I'd prefer there to be some elasticity with leaving the voicemails in these rare circumstances that you can only leave maxmsg + current_active_recordings in the cases where the recording has been started prior to current_msg being evaluated to maxmsg >= current_msg counts.

If the patch does not already do so, it should document this elastic situation, or perhaps have a new option added for trunk:

;maxmsg=50,hard    ; hard mode will cause messages to be discarded after
                  ; being recorded in the situation where multiple active
                  ; recordings would cause the max message limit to be
                  ; exceeded. Note that the user will not be prompted if
                  ; their message is to be discarded.

;maxmsg=50,elastic ; elastic mode allows the situation where multiple
                  ; messages are being left, causing any of the active
                  ; recordings to exceed the max message limit, that those
                  ; recordings will be allowed to be saved beyond the maxmsg
                  ; limit. The elastic setting is enabled by default.

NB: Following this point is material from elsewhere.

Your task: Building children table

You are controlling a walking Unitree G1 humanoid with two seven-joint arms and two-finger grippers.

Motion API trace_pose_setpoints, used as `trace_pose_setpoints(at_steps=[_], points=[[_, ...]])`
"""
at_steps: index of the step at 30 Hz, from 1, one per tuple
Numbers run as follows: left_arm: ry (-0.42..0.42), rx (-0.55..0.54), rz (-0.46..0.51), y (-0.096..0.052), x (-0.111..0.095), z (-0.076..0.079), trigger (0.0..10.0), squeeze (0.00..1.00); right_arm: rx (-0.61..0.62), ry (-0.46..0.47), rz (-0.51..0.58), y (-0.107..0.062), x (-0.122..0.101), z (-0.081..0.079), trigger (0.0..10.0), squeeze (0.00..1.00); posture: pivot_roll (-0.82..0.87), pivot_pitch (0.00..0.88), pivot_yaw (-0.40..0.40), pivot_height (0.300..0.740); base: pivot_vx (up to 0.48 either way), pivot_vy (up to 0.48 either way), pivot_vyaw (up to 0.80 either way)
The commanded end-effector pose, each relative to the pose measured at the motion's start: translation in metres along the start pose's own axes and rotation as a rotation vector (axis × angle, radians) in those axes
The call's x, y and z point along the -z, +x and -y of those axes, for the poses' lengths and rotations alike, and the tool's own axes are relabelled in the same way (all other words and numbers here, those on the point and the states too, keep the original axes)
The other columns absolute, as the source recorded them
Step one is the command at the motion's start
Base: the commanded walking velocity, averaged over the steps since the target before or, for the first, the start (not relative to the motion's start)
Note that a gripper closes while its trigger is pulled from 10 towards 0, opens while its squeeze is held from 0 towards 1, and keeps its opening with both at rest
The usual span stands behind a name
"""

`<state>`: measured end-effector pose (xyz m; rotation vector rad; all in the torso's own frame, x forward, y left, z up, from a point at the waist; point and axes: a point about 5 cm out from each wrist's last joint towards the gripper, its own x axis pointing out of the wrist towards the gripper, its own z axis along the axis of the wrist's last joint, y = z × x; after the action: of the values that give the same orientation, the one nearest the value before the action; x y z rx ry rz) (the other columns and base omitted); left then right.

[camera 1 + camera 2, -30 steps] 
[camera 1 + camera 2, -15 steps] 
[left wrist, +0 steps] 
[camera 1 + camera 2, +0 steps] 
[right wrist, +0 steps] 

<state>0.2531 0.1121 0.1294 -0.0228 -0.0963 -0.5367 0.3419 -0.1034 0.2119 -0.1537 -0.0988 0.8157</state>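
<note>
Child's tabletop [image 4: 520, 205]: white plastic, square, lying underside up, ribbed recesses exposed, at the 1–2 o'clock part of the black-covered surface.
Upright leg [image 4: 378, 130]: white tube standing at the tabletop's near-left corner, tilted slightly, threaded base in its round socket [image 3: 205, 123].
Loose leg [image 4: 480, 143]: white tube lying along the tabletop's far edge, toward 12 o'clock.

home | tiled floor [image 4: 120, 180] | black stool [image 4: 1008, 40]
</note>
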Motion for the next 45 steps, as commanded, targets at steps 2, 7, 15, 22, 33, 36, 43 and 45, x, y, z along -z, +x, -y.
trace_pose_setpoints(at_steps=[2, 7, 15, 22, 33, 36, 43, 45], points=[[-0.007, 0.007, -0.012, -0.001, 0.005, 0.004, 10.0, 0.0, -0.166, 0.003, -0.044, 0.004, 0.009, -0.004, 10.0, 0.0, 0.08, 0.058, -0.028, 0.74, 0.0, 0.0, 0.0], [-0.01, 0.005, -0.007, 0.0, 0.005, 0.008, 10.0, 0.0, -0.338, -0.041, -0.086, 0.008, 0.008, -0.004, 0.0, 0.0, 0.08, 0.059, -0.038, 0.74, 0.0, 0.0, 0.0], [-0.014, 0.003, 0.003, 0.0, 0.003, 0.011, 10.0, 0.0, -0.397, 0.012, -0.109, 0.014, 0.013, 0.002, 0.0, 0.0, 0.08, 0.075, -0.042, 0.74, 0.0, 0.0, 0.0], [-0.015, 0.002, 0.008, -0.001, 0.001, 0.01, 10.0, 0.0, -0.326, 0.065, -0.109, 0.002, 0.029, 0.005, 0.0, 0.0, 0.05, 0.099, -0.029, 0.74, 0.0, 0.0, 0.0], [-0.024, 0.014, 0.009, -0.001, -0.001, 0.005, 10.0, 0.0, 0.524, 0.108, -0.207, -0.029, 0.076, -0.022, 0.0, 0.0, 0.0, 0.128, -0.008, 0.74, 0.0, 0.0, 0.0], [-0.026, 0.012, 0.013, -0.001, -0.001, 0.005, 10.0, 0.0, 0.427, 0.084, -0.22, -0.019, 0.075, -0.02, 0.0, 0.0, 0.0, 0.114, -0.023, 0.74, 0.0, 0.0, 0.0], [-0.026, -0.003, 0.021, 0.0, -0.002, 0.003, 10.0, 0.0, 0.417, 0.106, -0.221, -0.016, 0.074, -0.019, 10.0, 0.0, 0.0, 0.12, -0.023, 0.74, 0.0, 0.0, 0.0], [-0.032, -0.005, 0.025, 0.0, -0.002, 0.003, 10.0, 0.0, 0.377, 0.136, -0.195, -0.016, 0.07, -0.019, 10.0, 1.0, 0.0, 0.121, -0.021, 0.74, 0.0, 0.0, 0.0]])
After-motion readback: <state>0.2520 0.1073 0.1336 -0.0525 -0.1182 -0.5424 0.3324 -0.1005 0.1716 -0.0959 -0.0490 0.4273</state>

By: Leif Madsen (lmadsen) 2010-01-04 14:46:33.000-0600

From IRC:

<Qwell> blitzrage: ping!  re: 16271
<blitzrage> Qwell: pong!
<blitzrage> that was quick :)
<Qwell> What if any time a caller starts recording a message, it updates a counter to be added to maxmsg?
<Qwell> maxmsg = 10, there are 9 messages written to disk, and 1 caller currently recording a message.  another caller hits VM.  They would be rejected as though maxmsg was hit
<blitzrage> yes, that would make sense to me -- I'm more of the impression active recordings should not be discarded silently.
<Qwell> I never said silently rejected :D
<Qwell> but, consider the following case...
<blitzrage> you said discarded
<blitzrage> meaning, to me, that the msg was recorded, and then discarded
<blitzrage> (presumably at hang up)
<Qwell> maxmsg = 10, 9 messages on disk.  400 callers hit voicemail
<Qwell> what do you do?
<blitzrage> hence my new option
<Qwell> but then after N of those 400, they would be silently dropped
<blitzrage> give the operator of the system the choice to disgard or not
<blitzrage> huh?
<Qwell> if you allow N above maxmsg, you still run into the same problem if you have > N calls
<blitzrage> I'm saying only allowing N above maxmsg until there are no more active voicemails being recorded
<blitzrage> if I start recording a voicemail, it better damn well get delivered.
<blitzrage> as soon as you allow the caller to the recording voicemail part, it needs to be allowed and saved. You can do evaluations prior to recording and incrementing counters (reserving spots) and then reject prior to the recording, but not after
<Qwell> fair
<Qwell> so what about reserving spots?  can we safely assert that most people that hit VM (and stay there for any period of time) would be recording a message?
<blitzrage> lets say I have 8 msgs, and 10 is max, and 3 callers hit the voicemail. Just prior to hitting the recording part, the counter is updated and evaluated, so that the first 2 callers to either hit # (to skip listening to the msg) or to finish listening to the msg get to record and save their voicemail, and the 3rd is then provided with the "too many messages" prompt
<Qwell> correct
<blitzrage> I don't know how voicemail works to determine if the counter can be increased there, or if it needs to be increased as soon as Voicemail() is invoked
<Qwell> that's an implementation detail :D
<blitzrage> I'd prefer it to be increased as close to starting of the recording as possible
<blitzrage> righ
<blitzrage> but I think we agree on the approach
<Qwell> but sure, I agree
<blitzrage> ok

By: Leif Madsen (lmadsen) 2010-01-04 14:47:58.000-0600

And after some further discussion, Qwell and I are in agreement that what is stated above is logical and expected behaviour, and there would be no need to complicate matters by adding an additional feature to allow or disallow the reservation scheme.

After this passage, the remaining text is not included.